There is tremendous concordance between co-culture-confirmed Legionella-protozoa interactions and the results of co-isolation studies (Tables 1, 2). With the exception of Balamuthia and Dictyostelium, all protozoan genera shown to support intracellular growth in laboratory co-culture studies reside with L. pneumophila in the environment (Table 2). While this is not surprising for Acanthamoeba, Hartmannella, and Naegleria, as these are some of the most abundant protozoa in nature, in many cases co-isolation studies identified the same species of these genera. In particular, three of the protozoa identified, A. palestinensis, N. lovaniensis, and V. vermiformis that had been shown to support L. pneumophila replication in co-culture experiments (Anand et al., 1983; Rowbotham, 1986; Declerck et al., 2005; Thomas et al., 2006) were isolated from water samples harboring L. pneumophila (Kao et al., 2013). Similarly, amoebal enrichment assays resulted in the isolation of Acanthamoeba jacobsi harboring L. pneumophila directly from a thermal spring water sample (Hsu et al., 2011). These results identify A. jacobsi as a new host of L. pneumophila and provide direct evidence of an interaction between L. pneumophila and these four protozoan hosts in the environment. The lack of co-isolation of L. pneumophila with either Balamuthia or Dictyostelium species is likely because these protozoa are typically found in soil and the majority of samples analyzed were isolated from aquatic environments (Dunnebacke et al., 2004; Vadell and Cavender, 2007). The high degree of correlation between the co-culture and co-isolation studies supports the role of these organisms as natural hosts of L. pneumophila in environmental reservoirs.

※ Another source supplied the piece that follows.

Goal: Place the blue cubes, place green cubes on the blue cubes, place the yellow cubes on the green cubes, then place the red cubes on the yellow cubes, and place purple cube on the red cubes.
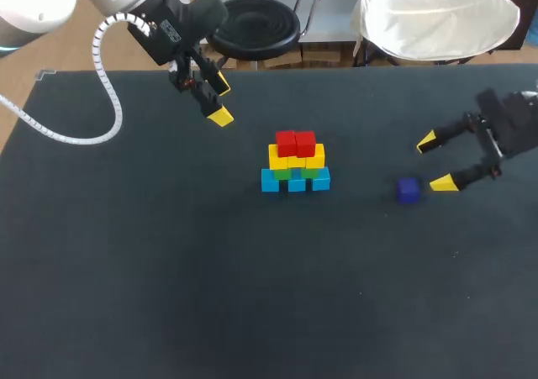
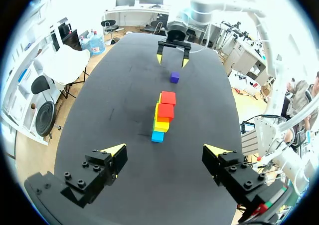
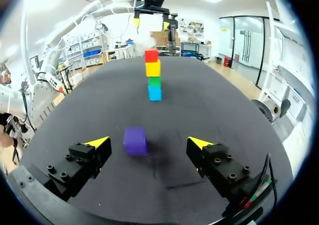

Co-isolation studies predict a number of additional phyla and classes of protozoa may support L. pneumophila survival or growth (Table 2). In addition to the Amoebozoa, Ciliophora, and Percolozoa phyla, protozoa from Apusozoa (Diphylleia rotans), Cercozoa (Euglypha sp.), Euglenozoa (Bodonidae sp.), and Opsithokonta (Rhinosporidium sp.) were identified. Two additional classes of protozoa from previously identified phyla are also represented, Variosea (Flamella balnearia) and Oligohymenophorea with representatives encompassing four different families spanning three orders within this group. For those classes of protozoa already identified as hosts by co-culture experiments, three additional orders, Thecamoebida (Stenamoeba limacina), Arcellinida (Centropyxis sp.), and Sporadotricina (Aspidiscidae family) and five genera (Comandonia operculata, C. limacoides, Paravahlkampfia ustiana, Learamoeba waccamawenis, and Singhamoeba horticola) were identified. Finally, of the known hosts of L. pneumophila from co-culture experiments, additional species of Acanthamoeba (A. jacobsi), Naegleria (Naegleria pagei and Naegleria australiensis), Tetramitus (Tetramius enterica), and Vahlkampfia (Valkampfia avara) were also isolated. Combined, co-isolation and co-culture experiments represent 7 of the 8 phyla of the protozoa kingdom, 12 of the 41 classes within these phyla and 21 of the 82 defined orders, demonstrating the tremendous diversity amongst L. pneumophila hosts.

Protozoa more commonly found associated with L. pneumophila in environmental reservoirs may indicate that they are more likely to be true hosts of the bacterium. While the Acanthamoeba spp., Naegleria spp., Vahlkampfia spp., and Hartmannella spp. (including Vermamoeba vermifomis) are commonly found in multiple sources (Table 2), particular protozoa appear to co-reside with L. pneumophila in more than one environmental sample (Table 2). A. hatchetti, A. polyphaga, H. cantabrigensis, N. fowleri, N. lovaniensis, Neoparamoeabe sp., and Willertia sp. have been isolated from both natural and man-made water sources (Table 2), suggesting that these protozoa may function as hosts of L. pneumophila in both natural reservoirs and potable water. Both E. exudans and Echinamoeba thermarum have been identified in more than one potable water sample (Table 2), suggesting these amoebae may play more prominent roles in the epidemiology of L. pneumophila. A higher incidence of specific protozoa with L. pneumophila may indicate a stronger likelihood that these protozoa are responsible for the persistence of L. pneumophila in environmental reservoirs.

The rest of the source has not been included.